After breakfast, we set up ourselves in the hotel room. Ryan scans through Priscilla’s emails and I go through CashCross financials. A few hours into it, I rub my tired eyes.
“I need a break. I can’t find anything untoward. They have a small bit of debt, that’s it. Mark had mentioned an insane amount of debt. I’ve no idea where all that has disappeared. I’ve combed their website. Nothing that should raise eyebrows. Maybe I should compare their previous financials with the current ones. But how do I get those?” I turn to Ryan. “What about you? Find anything?”
Ryan shakes his head. “I’ve gone through her emails, but there are so many. It seems like a never-ending abyss of platitudes, incorrect grammar and half sentences separated by ellipses. My God, someone should take her to a fifth grade English class to study grammar.”
“Well, I’m taking a break. I’ll be back shortly. I’m going to Bob’s to pick up my stuff.”

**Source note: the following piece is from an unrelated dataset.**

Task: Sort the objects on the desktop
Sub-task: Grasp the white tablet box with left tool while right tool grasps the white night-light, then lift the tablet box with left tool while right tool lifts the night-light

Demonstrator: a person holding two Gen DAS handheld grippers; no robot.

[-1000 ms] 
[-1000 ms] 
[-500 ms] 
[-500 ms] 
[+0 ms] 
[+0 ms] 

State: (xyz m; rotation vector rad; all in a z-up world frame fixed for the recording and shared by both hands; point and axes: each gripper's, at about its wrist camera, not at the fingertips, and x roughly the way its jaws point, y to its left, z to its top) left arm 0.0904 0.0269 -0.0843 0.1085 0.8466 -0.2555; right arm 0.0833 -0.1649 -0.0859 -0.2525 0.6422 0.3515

“I can come along to help. Is there a lot?”
“Not really. One box, tops. I can manage. Plus, Bob is not exactly the kind of guy you’d enjoy meeting. The further away you are from him, the better. Trust me. I’ll see you in sometime. I’ll go home and change and then go on to Bob’s.”
“I’ll tag along. I think my eyes and brain need a break from Priscilla’s emails. We can have coffee someplace on our way back. I remember you were telling me about some cozy café near Bob’s house.”
“The one he hated?”
“The one you loved. Though from what you told me, they’re the same,” he winks at me. “Enjoying at a place he hated, and you loved, would be the best way to say a last goodbye to him, don’t you think?”
We leave the hotel, make a quick stop at my apartment for me to change into a fresh set of clothes, and then drive to meet Bob. I feel uneasy meeting him again after so long. It dredges up a lot of bad memories. I’d left in a hurry after he’d dumped me. A few weeks later, I’d brought back my stuff. I still remember Priscilla and Bob sitting on the couch while I packed in the bedroom.